Print exactly the lines that run from the one containing "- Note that" to the final line of the data, both included, and print none of the pictures.

++++ RECORDED DATA ++++

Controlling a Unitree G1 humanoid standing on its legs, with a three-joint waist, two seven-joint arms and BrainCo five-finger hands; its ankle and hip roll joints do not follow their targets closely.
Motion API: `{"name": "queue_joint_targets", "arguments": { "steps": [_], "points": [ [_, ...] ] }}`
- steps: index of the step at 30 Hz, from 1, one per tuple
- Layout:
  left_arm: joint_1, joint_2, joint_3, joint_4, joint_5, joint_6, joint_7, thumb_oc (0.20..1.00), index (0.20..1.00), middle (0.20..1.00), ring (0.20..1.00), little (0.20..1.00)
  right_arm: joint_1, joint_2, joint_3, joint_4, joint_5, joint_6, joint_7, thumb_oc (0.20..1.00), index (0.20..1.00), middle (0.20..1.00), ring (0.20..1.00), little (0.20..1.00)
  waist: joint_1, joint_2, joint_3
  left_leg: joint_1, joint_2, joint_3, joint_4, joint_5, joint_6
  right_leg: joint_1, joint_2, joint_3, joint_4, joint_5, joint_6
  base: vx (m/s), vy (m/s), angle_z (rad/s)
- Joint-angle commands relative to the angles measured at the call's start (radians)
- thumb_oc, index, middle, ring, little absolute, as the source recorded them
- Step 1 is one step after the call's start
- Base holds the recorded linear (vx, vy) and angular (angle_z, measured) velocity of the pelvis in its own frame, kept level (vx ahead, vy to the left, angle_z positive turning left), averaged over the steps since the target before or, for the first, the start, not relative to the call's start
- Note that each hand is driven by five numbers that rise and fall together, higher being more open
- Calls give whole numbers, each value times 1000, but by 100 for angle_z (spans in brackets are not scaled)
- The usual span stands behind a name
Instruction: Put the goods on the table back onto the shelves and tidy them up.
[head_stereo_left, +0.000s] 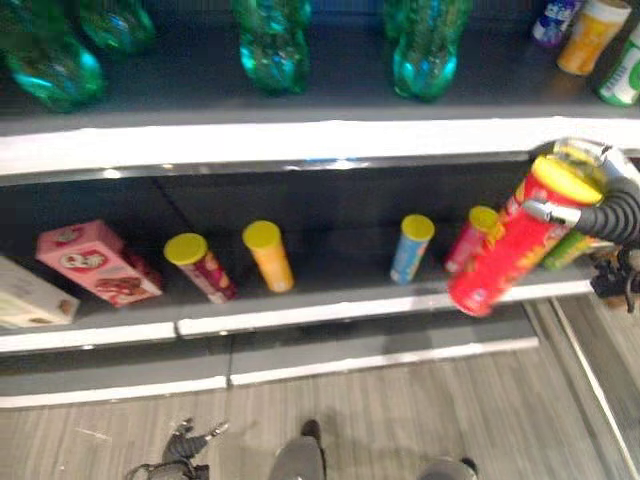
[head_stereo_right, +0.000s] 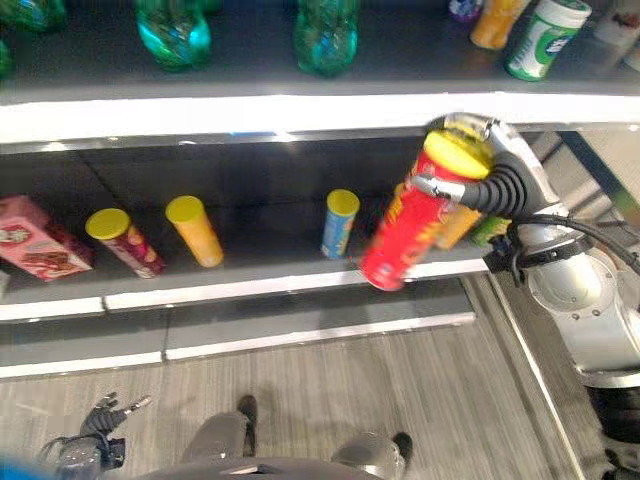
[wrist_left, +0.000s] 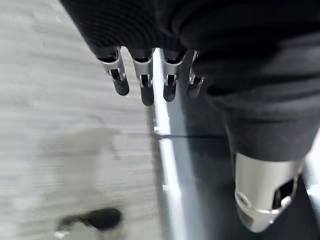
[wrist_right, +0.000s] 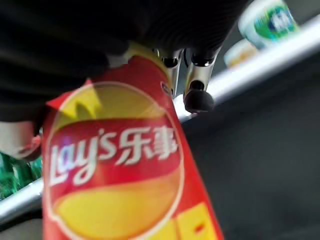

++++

WRITTEN RESPONSE:
- Note that each hand is driven by five numbers that rise and fall together, higher being more open
- Calls give whole numbers, each value times 1000, but by 100 for angle_z (spans in brackets are not scaled)
- The usual span stands behind a name
Instruction: Put the goods on the table back onto the shelves and tidy them up.
[head_stereo_left, +0.000s] 
[head_stereo_right, +0.000s] 
[wrist_left, +0.000s] 
[wrist_right, +0.000s] 

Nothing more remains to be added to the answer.